Gavrilova, ranked No. 33, had to play the qualifying after forgetting to enter Rome.
Top 10 winners on the day were No. 5 Johanna Konta rolling Yulia Putintseva 6-3, 6-0, and No. 7 Svetlana Kuznetsova who defeated Czech Katerina Siniakova 6-1, 7-6(3). Konta is awaiting a potential third-round match against No. 9 seed Venus Williams.
“I’m happy to have come through that,” said Konta, who had previously won only three claycourt matches prior during her career. “I think I battled quite well, and I competed well. I needed to stay mentally quite tough against someone like Yulia, as well.”

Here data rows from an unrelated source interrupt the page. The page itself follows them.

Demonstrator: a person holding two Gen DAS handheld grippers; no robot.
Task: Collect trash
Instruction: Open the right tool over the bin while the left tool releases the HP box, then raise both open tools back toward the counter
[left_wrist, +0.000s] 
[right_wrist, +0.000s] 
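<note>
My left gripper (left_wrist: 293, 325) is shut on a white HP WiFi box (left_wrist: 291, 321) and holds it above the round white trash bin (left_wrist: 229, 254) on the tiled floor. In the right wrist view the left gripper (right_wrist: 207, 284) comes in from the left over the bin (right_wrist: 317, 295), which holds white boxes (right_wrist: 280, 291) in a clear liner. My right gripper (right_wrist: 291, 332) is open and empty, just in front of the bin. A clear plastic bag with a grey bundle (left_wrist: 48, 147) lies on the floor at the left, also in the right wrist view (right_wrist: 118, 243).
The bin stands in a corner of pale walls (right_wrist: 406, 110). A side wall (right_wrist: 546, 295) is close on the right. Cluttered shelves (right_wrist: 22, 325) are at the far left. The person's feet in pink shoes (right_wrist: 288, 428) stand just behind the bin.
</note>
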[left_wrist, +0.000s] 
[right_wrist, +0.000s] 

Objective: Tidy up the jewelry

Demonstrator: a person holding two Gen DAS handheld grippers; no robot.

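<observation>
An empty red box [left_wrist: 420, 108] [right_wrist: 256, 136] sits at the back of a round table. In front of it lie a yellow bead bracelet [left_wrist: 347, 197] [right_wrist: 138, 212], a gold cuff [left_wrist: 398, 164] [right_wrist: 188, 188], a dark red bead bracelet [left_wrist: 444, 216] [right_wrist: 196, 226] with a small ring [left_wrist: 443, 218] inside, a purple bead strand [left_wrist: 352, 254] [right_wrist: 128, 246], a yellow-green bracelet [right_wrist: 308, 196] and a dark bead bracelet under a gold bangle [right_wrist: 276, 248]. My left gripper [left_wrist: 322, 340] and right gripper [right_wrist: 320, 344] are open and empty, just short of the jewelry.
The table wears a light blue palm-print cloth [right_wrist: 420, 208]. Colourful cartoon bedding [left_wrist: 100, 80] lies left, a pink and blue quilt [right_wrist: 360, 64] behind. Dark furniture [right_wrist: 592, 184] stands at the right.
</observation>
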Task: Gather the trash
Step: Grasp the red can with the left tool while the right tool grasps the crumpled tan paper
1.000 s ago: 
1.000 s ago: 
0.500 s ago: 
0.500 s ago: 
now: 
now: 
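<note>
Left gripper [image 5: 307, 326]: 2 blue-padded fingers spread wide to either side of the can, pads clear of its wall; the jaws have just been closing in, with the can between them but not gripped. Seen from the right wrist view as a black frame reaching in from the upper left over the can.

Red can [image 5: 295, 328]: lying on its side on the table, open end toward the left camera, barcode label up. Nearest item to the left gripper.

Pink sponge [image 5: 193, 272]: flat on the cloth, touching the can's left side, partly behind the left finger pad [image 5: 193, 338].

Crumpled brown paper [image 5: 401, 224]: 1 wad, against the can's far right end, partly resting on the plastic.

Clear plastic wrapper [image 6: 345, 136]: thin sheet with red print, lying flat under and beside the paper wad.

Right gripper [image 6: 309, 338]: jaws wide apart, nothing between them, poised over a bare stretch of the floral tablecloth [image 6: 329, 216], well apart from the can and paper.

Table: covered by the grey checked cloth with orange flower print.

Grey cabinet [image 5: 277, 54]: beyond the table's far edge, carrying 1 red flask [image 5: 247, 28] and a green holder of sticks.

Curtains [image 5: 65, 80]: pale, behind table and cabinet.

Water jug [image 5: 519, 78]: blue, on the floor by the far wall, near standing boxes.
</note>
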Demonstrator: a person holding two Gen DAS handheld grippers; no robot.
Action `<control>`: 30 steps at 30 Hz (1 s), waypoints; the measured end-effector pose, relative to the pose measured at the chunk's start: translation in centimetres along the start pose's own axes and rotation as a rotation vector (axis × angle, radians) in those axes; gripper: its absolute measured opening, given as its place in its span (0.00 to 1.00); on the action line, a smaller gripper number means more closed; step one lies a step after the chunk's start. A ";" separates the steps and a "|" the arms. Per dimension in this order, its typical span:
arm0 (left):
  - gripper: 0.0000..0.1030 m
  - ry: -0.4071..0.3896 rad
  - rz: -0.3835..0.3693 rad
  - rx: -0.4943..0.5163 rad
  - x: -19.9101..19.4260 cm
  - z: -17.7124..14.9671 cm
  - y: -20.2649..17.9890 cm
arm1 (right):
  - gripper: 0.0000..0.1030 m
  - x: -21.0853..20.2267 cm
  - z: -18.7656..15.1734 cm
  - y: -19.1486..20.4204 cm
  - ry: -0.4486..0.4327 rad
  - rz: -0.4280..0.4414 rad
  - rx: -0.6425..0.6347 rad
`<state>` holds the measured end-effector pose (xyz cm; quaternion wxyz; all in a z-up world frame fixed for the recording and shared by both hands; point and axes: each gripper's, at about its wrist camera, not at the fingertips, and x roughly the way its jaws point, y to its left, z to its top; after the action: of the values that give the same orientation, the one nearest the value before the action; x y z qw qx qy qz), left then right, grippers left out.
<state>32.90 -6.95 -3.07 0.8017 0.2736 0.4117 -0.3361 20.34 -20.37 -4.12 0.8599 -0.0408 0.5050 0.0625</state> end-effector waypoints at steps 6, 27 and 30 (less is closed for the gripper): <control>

In other seeded play No. 15 Kiki Bertens came from a set down to defeat Monica Niculescu 2-6, 6-2, 6-1, and German Julia Goerges defeated No. 13 Kristina Mladenovic, who two days ago suffered through a back injury in the Madrid final, 7-6(6), 7-5. Goerges hit 23 forehand winners over the two sets.
Wednesday highlights in Rome include (6) Simona Halep vs. Laura Siegemund, (15) Kiki Bertens vs. CiCi Bellis, (2) Karolina Pliskova vs. Lauren Davis, (9) Venus Williams vs. Lesia Tsurenko, and (1) Angie Kerber vs. Anett Kontaveit.